[PROBLEM TO SOLVE]: Only lines with the string "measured" are wanted. Pull them out of the data.
===
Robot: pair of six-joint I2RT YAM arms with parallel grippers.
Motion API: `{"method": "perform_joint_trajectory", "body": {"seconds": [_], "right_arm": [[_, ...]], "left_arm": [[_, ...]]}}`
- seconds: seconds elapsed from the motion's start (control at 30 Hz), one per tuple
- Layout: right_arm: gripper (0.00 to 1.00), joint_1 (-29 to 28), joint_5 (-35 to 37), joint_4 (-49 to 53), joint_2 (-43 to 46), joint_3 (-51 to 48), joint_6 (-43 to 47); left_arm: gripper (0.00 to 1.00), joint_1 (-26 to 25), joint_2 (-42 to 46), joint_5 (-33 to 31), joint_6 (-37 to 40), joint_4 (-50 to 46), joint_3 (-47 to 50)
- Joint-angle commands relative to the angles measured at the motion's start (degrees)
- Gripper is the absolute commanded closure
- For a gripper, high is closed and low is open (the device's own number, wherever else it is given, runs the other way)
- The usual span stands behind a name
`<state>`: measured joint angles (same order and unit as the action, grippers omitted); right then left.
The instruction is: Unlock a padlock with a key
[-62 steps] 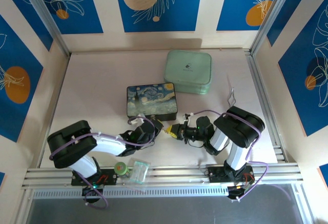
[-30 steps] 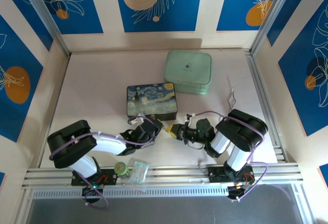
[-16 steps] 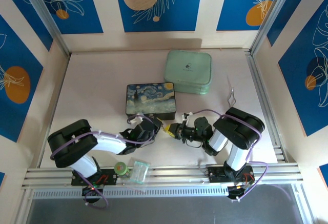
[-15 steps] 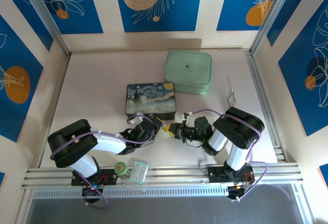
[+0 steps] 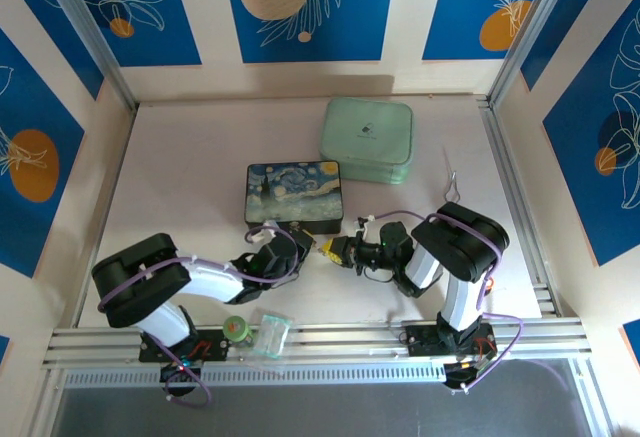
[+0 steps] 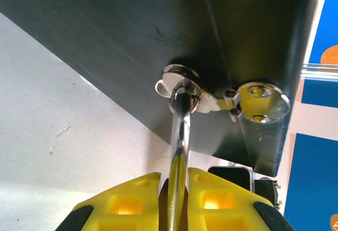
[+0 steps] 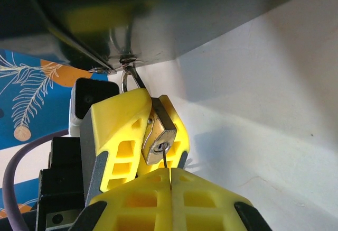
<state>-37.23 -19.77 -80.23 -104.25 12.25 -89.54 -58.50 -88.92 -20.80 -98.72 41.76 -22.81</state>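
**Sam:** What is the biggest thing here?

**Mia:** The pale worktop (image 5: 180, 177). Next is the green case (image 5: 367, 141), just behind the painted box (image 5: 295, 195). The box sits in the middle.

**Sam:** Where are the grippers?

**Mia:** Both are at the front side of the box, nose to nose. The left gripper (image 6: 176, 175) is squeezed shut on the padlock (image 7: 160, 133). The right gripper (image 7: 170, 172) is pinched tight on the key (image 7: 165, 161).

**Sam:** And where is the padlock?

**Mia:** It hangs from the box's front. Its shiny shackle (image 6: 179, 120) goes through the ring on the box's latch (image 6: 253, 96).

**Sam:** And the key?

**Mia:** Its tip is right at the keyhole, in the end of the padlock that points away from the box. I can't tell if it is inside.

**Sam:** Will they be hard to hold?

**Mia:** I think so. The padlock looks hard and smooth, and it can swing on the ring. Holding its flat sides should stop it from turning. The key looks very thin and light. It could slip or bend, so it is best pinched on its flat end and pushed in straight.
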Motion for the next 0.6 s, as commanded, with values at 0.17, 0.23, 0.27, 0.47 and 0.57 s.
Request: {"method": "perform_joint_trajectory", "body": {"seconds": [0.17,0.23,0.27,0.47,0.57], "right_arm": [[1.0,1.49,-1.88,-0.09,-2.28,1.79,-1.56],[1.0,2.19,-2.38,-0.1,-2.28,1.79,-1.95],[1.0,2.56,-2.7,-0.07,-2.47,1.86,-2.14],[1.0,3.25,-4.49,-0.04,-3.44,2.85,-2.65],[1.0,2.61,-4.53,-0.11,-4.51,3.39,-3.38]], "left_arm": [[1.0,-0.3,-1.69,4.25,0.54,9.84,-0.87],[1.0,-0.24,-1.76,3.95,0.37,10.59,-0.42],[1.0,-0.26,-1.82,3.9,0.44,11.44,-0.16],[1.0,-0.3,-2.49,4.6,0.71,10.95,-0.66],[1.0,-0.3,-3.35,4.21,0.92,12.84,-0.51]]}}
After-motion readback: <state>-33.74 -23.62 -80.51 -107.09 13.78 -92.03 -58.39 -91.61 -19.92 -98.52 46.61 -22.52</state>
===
[RESULT OF THE EXERCISE]:
- Joint-angle commands relative to the angles measured at the motion's start (degrees)
`<state>`: measured joint angles (same order and unit as the action, grippers omitted); right then left.

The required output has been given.